Of the seminal icons to emerge in the 1950s - Elvis, James Dean and Marilyn Monroe - it is Elvis who continues to move people in a way that many of the artists no longer can.
The first name only was unique in popular culture at the time. And he's was real. Once heard, it is never forgotten. There is only one Elvis.
Often imitated, yet utterly distinctive, technically superb, with a range of at least 3 octaves, it has a versatility that others simply can't match.
Elvis was the most beautiful male star of his era. And he intuitively understood the importance of the look, of which he was his own art director.

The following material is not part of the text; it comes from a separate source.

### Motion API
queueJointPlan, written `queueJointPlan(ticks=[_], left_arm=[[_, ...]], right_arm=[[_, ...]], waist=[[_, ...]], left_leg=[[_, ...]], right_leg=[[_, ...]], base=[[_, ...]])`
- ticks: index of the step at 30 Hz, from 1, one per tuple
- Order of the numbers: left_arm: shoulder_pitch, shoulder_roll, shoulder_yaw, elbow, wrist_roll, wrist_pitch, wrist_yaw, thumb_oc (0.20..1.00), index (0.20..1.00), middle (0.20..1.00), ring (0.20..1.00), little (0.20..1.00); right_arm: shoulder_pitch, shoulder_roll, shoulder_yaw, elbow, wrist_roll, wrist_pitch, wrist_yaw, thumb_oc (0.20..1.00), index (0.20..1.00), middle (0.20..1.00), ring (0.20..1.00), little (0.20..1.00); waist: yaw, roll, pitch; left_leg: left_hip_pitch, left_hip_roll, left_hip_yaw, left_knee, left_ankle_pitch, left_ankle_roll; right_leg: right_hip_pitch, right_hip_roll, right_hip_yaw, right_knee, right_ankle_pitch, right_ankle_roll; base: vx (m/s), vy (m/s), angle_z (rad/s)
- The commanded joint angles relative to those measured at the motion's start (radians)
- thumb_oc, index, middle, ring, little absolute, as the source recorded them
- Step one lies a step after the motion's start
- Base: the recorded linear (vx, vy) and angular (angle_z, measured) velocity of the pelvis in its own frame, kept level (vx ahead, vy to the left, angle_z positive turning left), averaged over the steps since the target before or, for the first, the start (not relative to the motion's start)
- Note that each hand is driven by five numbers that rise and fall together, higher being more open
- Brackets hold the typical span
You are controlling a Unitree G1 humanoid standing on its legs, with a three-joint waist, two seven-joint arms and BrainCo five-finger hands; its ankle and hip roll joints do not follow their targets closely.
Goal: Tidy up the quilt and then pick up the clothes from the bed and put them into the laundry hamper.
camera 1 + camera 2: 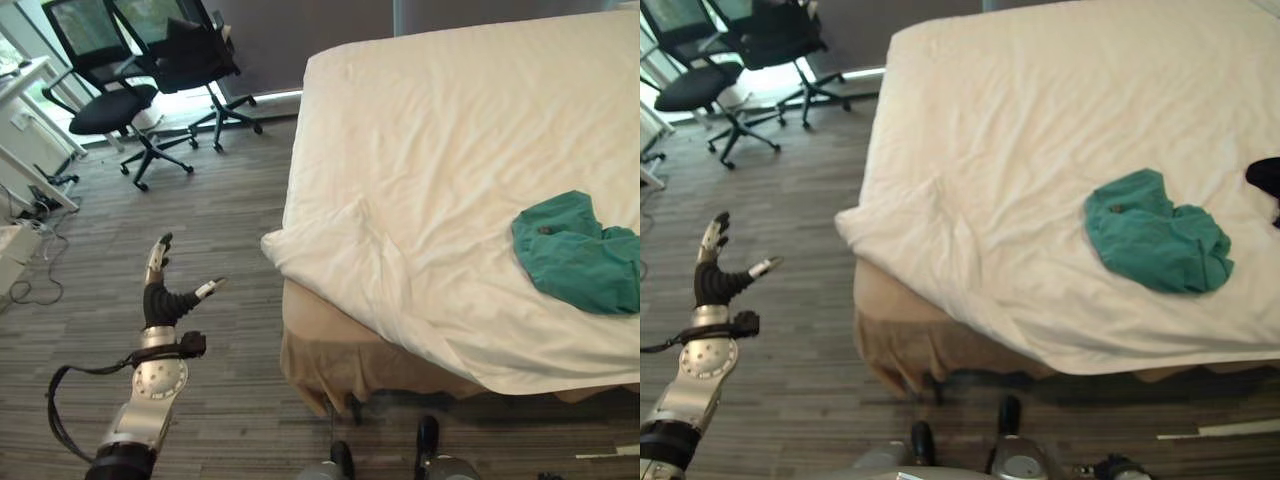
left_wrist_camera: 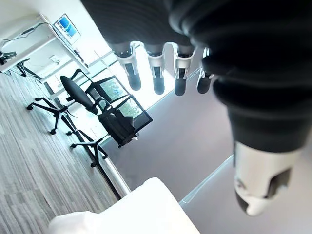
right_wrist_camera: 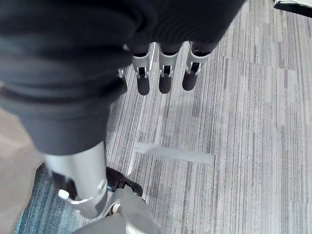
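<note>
Left eye view shows the left hand (image 1: 160, 295) spread open, empty, beside the bed (image 1: 330, 345); quilt (image 1: 430, 170) looks flat; next, reach the green clothes (image 1: 580, 250); right hand (image 3: 163, 73) relaxed open over floor.

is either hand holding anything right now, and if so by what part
Nothing is held. The left hand is open over the floor beside the bed; the right hand hangs open above the floor. The green garment lies untouched on the quilt.
</note>
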Motion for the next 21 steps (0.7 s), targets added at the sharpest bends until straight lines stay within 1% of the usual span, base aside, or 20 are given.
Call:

He was a hurricane of fresh air after a decade of ration and recovery, and shockingly original.
Elvis' life followed the pattern of a Greek myth: the most famous person in the world at 21, deceased and disparaged at 42.
He received unprecedented initial exposure and restricted media access, making him the ultimate unreachable star.
The known unknowns about Elvis are as great as the known knowns. Outside of his music and movies, through which he seemed like a friend, we never got that close to him. Yet he affected us intensely.
Elvis never felt obliged to lecture us about politics, other performers, religion or how we should live our lives. As such he was a blank canvas onto which we could all project our fantasies of who he was and what he was like.
Parker often made it easy for critics to sneer but the abuse only solidified his fanbase. Once you've endured the embarrassment of Elvis singing Old Macdonald on the back of a truck, you know your devotion cannot be tested again.
Maybe it was the loss of his twin, maybe the sometimes retreat to intense loneliness, maybe the haunting tale of his life and death, but many - from his dentist to movie director Sidney Lumet - felt there was something otherworldly about him.